4.2.2.1 Objetivos da análise epistolar

 Examinar as funções que os elementos discursivos desempenham no texto escrito das cartas;

 Desenvolver considerações sobre os elementos presentes na carta que são recorrentes em outras cartas, analisando como estes dialogam na representação escrita de suas concepções éticas e estéticas.

4.2.3 Triangulação dos corpora

A investigação possibilitou a triangulação da análise dos relatos do artista acerca de sua produção pictórica com a análise dos elementos que compõem o seu discurso visual a fim de observar como se dão as ocorrências de correspondências, similaridades ou incongruências nas ocorrências em ambas as análises, visual e textual.

A triangulação buscou investigar a colaboração entre elementos discursivos nos dois gêneros estudados e para verificar se os elementos discursivos encontrados em um gênero desempenham alguma função na construção de estruturas linguísticas no outro e vice-versa.

Na triangulação da análise das telas e da análise dos extratos das cartas, investiguei como a ocorrência dos elementos discursivos visuais nas funções Modal, Representacional e Composicional relacionam-se com a ocorrência de elementos correspondentes, presentes no Sistema de Transitividade da Metafunção Ideacional, que foram identificados na análise Sistêmico-funcional das cartas. Além disso, verifiquei as relações entre os elementos lógico- semânticos das orações complexas e os elementos conectivos nas telas.
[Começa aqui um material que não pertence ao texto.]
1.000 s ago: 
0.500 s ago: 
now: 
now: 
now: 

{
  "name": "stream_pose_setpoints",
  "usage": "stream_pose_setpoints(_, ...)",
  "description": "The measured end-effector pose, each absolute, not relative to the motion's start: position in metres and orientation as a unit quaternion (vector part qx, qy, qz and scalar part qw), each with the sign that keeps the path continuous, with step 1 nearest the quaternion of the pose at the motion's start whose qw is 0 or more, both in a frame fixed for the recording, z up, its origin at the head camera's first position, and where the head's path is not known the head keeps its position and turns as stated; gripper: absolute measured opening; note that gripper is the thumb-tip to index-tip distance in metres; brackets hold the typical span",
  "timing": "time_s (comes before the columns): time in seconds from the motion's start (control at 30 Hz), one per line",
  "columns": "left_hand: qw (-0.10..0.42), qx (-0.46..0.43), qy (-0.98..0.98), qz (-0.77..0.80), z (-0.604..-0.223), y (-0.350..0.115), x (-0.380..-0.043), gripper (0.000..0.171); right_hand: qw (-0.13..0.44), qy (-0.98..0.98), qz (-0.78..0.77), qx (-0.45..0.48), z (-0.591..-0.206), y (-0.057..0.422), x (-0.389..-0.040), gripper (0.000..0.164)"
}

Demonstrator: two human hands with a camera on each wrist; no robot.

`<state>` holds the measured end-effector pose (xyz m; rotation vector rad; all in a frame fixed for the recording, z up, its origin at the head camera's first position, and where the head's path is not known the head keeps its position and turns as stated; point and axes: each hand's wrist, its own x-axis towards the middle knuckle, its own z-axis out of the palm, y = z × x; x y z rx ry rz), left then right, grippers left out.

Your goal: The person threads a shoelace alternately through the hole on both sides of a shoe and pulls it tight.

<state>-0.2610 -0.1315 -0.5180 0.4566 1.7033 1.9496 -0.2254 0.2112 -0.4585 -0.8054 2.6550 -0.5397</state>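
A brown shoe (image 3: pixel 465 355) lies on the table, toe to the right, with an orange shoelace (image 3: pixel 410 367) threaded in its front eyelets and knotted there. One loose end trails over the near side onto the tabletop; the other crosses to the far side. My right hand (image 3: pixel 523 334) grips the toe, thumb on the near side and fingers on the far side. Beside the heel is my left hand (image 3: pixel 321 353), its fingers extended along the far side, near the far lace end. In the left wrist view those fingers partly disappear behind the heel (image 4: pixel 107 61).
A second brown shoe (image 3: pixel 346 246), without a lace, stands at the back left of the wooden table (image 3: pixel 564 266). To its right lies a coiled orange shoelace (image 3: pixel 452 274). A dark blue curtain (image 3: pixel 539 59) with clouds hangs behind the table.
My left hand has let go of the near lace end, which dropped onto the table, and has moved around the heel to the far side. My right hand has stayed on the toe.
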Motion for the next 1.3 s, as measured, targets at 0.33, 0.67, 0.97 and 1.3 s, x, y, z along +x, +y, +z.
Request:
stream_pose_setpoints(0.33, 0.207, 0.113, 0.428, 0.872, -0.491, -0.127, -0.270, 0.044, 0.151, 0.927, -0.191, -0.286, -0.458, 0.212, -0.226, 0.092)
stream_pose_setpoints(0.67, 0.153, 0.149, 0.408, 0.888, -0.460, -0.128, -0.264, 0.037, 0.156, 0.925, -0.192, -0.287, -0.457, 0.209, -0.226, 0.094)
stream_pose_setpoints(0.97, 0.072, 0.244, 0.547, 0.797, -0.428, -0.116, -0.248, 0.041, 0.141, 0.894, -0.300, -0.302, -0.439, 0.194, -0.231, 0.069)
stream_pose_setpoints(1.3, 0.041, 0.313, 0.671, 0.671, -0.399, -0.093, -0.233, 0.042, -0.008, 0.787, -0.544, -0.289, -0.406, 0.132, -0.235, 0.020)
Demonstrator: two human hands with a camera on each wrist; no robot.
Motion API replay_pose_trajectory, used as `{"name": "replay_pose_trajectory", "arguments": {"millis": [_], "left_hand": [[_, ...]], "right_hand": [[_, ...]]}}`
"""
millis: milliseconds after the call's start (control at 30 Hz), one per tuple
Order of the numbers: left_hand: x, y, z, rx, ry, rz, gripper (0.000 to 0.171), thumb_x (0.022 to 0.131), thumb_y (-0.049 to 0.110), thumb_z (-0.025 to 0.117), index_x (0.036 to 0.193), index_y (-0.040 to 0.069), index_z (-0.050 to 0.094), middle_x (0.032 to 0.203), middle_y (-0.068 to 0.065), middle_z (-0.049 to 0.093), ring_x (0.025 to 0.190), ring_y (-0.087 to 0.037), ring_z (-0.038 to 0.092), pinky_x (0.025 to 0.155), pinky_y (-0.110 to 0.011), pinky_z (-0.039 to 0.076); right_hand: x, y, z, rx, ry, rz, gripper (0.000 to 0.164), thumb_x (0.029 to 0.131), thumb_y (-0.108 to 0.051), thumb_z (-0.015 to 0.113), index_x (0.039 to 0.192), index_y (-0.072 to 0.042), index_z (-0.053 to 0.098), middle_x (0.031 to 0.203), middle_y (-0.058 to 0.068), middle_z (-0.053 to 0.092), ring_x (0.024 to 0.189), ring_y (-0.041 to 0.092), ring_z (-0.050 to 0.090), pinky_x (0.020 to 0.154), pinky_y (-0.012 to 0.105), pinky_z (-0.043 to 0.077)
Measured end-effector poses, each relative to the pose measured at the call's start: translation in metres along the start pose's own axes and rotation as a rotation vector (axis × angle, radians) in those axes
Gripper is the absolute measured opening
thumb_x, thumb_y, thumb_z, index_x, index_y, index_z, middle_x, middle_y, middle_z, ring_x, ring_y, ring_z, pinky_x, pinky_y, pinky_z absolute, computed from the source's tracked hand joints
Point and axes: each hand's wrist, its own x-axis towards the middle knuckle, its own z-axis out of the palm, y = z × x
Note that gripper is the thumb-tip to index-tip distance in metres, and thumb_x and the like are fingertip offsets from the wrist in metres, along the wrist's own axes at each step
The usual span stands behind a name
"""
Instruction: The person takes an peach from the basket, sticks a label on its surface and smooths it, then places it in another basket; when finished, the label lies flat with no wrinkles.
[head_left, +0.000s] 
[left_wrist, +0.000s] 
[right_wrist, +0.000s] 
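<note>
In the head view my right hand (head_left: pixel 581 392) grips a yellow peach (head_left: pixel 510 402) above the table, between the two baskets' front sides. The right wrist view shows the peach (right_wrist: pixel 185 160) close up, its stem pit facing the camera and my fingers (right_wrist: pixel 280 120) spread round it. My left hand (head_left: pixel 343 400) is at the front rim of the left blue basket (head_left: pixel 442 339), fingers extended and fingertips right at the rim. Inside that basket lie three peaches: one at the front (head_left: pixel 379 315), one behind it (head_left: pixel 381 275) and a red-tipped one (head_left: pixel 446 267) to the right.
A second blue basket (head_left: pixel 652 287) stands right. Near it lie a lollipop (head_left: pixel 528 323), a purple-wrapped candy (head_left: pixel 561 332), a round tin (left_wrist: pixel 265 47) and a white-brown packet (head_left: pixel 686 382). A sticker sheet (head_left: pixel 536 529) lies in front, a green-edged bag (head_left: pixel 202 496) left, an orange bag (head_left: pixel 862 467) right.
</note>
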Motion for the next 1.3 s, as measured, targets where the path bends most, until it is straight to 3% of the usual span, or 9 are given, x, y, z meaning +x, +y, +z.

Com a triangulação, busquei analisar se e como alguns modos e estratégias discursivas presentes nas cartas foram usados nas telas; e se e como alguns modos e estratégias discursivas nas telas foram usados nas cartas a fim de descrever qual a natureza e função dessas ocorrências.

4.2.3.1 Objetivos da triangulação da análise pictórica com a análise epistolar

 Analisar quais modos de produção textual do autor encontram correspondência na produção visual;

 Investigar de que forma elementos discursivos visuais que ocorrem nas funções modal, representacional e composicional correspondem a elementos discursivos escritos que ocorrem no sistema de transitividade da metafunção ideacional;  Verificar se as relações lógico-semânticas, encontradas nas orações complexas,

encontram correspondência nos elementos conectivos que colaboram para a coesão da narrativa visual;

 Examinar a natureza da correspondência dos elementos discursivos que são similares ou desempenham funções correspondentes na constituição do discurso pictórico e do discurso epistolar, cuja ocorrência é identificada na tela e na carta,

verificando se eles são recorrentes, complementares, similares, antagônicos ou contraditórios;

 Identificar se há uma transposição entre as funções nas telas e o sistema de transitividade da metafunção ideacional nas cartas quando se verifica uma ocorrência de elementos correspondentes ou compartilhados nos dois gêneros textuais.